1. Rather than having to restore state to the point at the previous step, we can step backwards by replaying a separate process to the point before the step, and looking at the state there (this post talks about how that works: https://medium.com/replay-io/inspecting-runtimes-caeca007a4b...). Because everything is deterministic it doesn't matter if we step around 10 times and use 10 different processes to look at the state at those points.

2. We record the calls made by the browser, though it is the calls into the system libraries rather than the syscalls themselves (the syscall interfaces aren't stable/documented on mac or windows).

3. Maintaining ordering like this isn't normally necessary for ensuring that behavior is the same when replaying. In the case of memory locations, the access made by thread 2 to location B will behave the same regardless of accesses made by thread 1 to location A, because the values stored in locations A and B are independent from one another.

1 comments

Thanks for the explanation! Do you ever run into performance issues with replaying from the start on each backward step or is this not really in issue in practice? I imagine for most websites and short replays it's probably fine, but for something like a game with a physics engine it sounds like it would be too expensive and you'd need snapshots or something. I guess that's a super small percentage of the market though.

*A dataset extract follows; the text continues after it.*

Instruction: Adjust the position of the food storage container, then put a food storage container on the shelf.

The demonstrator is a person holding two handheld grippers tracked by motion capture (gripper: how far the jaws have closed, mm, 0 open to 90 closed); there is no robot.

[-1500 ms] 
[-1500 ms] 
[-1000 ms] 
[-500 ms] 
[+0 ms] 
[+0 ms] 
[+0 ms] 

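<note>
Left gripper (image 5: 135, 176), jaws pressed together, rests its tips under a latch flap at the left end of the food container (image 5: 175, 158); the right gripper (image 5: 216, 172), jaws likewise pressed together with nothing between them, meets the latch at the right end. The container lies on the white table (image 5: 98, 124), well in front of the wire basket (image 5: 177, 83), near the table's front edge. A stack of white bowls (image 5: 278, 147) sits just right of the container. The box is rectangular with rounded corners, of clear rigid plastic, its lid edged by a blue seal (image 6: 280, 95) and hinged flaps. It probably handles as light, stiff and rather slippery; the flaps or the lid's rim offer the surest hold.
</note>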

For question 3 on the ordering, I was imagining the following kind of scenario: one thread maybe calls a system library function to read a cursor position and another calls a system library function to write a cursor position. So even though they're separate functions, they interact with the same state. Do you require users to manually call to the recorder library to give the recorder runtime extra info in this kind of scenario? Sorry if this is a dumb question, I haven't really done any programming at this level.

We definitely need to avoid replaying from the start every time we want to inspect the state at some point. This is kind of an internal detail, but we can avoid having to replay parts of the recording over and over again by using fork() to create new processes at points within the recording.

Ordering constraints between different library functions do crop up from time to time. In cases like this the recorder library uses ordered locks internally (basically emulating the synchronization which the system library has to do) to ensure that the calls execute in the expected order when replaying.

Oh that's cool, using fork() to create checkpoints. Thank you again for taking the time to explain!